How many lines of these records hold the string "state"? Reply with the number alone.

##########

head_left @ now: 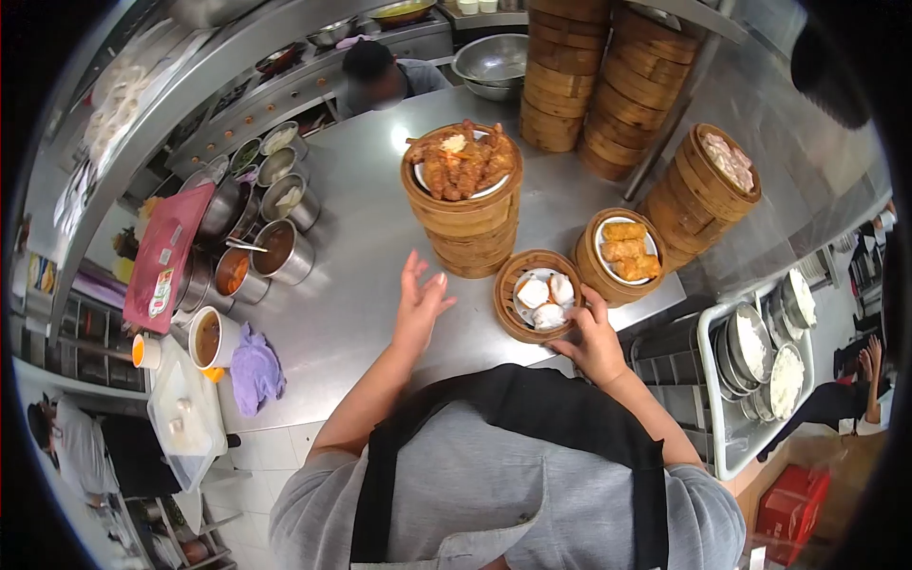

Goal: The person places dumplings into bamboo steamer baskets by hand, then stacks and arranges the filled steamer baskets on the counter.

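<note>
A small round bamboo steamer [503,313] with three white buns [548,316] on white paper sits near the front edge of the steel counter. My right hand [598,342] grips its right side, thumb low and fingers along the rim. To the left, my left hand [421,306] is raised over the counter with its fingers apart and nothing in it. Just beyond it stands a tall stack of bamboo steamers [472,233], topped by a plate of brown chicken feet [465,163]. Right of the buns, another steamer stack [608,290] carries golden fried rolls [627,251].
Tall steamer stacks [565,81] stand at the back right, and one with pale pink food [727,161] leans in view at right. Metal pots [285,252], a pink lid [169,256] and a purple cloth [255,370] line the left. A person [418,78] is across the counter.
</note>
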Tool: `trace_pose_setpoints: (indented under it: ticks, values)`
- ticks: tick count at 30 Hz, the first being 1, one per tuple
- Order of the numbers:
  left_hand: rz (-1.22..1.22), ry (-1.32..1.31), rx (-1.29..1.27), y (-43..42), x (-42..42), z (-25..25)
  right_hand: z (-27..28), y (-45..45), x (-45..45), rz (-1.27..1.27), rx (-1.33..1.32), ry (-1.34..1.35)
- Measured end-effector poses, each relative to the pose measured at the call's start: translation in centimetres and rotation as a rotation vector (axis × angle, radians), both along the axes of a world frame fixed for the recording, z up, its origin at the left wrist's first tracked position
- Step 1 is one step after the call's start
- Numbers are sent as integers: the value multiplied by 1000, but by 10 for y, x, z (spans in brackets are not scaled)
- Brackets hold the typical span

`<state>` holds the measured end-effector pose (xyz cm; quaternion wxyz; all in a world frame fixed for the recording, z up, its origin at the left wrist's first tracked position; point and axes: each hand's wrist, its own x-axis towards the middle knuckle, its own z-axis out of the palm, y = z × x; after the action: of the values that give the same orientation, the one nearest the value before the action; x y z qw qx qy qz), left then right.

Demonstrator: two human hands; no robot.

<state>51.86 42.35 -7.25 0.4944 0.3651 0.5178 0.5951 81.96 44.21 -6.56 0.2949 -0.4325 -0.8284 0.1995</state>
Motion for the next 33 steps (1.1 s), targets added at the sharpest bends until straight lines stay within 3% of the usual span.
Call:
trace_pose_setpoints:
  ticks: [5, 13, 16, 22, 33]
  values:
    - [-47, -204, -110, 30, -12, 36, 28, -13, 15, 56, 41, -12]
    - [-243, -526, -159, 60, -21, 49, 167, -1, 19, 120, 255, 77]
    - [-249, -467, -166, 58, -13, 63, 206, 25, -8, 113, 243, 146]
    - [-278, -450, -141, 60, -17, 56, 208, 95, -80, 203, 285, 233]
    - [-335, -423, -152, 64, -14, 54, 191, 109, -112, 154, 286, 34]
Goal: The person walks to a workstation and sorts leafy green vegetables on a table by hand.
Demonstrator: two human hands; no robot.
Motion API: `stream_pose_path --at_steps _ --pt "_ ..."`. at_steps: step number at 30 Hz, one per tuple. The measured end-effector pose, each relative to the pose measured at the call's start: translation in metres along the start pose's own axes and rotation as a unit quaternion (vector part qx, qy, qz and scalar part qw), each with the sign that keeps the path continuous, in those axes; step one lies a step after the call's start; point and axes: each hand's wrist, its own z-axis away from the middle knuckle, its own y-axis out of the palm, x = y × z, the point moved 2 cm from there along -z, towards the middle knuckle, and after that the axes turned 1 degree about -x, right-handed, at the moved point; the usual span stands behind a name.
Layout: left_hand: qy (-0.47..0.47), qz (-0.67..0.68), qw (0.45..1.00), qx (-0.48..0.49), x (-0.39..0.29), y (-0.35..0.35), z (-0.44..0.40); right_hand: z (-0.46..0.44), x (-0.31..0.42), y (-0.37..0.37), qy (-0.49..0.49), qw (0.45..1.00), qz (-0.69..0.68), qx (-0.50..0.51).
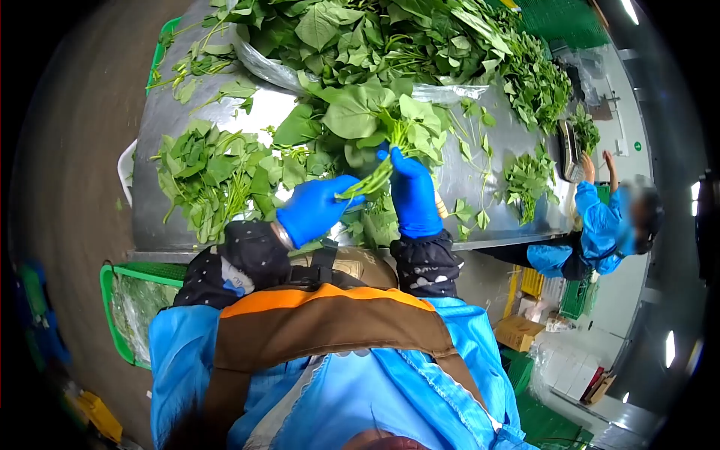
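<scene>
Both my hands wear blue gloves and meet over the near edge of the metal table. My right hand (411,193) is closed round a bunch of leafy greens (358,112), whose broad leaves point away from me. The pale green stems run down toward my left hand (315,210), which pinches their lower ends between thumb and fingers. Left of my hands lies a pile of loose leafy greens (214,176), stems toward me. More leaves lie on the table just beneath my hands and are partly hidden by them.
A large heap of greens (367,37) on clear plastic covers the far side of the metal table (150,217). Smaller bunches (529,184) lie to the right, near a scale (570,150). A co-worker (604,225) stands at the right end. A green crate (112,315) sits lower left.
</scene>
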Motion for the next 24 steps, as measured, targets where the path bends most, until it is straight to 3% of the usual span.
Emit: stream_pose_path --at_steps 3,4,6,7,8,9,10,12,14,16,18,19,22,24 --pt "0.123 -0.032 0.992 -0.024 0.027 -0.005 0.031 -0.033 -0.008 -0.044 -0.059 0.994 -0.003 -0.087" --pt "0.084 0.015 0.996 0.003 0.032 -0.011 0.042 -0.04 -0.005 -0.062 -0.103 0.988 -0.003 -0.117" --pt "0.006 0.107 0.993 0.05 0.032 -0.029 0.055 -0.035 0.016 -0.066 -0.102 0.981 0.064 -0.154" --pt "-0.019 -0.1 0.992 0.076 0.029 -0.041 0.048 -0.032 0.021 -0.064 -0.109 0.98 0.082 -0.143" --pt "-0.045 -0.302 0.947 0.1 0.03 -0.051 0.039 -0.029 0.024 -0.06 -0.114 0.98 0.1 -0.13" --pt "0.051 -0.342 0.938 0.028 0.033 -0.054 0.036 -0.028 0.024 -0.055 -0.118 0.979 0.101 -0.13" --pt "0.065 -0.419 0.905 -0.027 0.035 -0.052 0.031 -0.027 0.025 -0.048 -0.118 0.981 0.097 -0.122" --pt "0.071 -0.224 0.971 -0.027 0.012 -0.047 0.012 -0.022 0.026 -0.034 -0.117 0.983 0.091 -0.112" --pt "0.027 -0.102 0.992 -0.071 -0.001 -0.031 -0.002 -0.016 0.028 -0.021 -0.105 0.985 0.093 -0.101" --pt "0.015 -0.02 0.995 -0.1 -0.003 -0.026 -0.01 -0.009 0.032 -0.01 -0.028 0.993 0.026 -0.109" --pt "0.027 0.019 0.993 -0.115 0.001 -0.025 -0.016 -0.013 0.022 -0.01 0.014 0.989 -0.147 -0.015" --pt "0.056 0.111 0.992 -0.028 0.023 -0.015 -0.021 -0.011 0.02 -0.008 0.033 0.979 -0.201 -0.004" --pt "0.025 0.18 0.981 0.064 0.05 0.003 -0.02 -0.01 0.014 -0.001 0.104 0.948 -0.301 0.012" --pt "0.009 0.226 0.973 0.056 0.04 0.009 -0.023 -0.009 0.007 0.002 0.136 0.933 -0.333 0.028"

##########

*ANSWER TO THE PROBLEM:*
2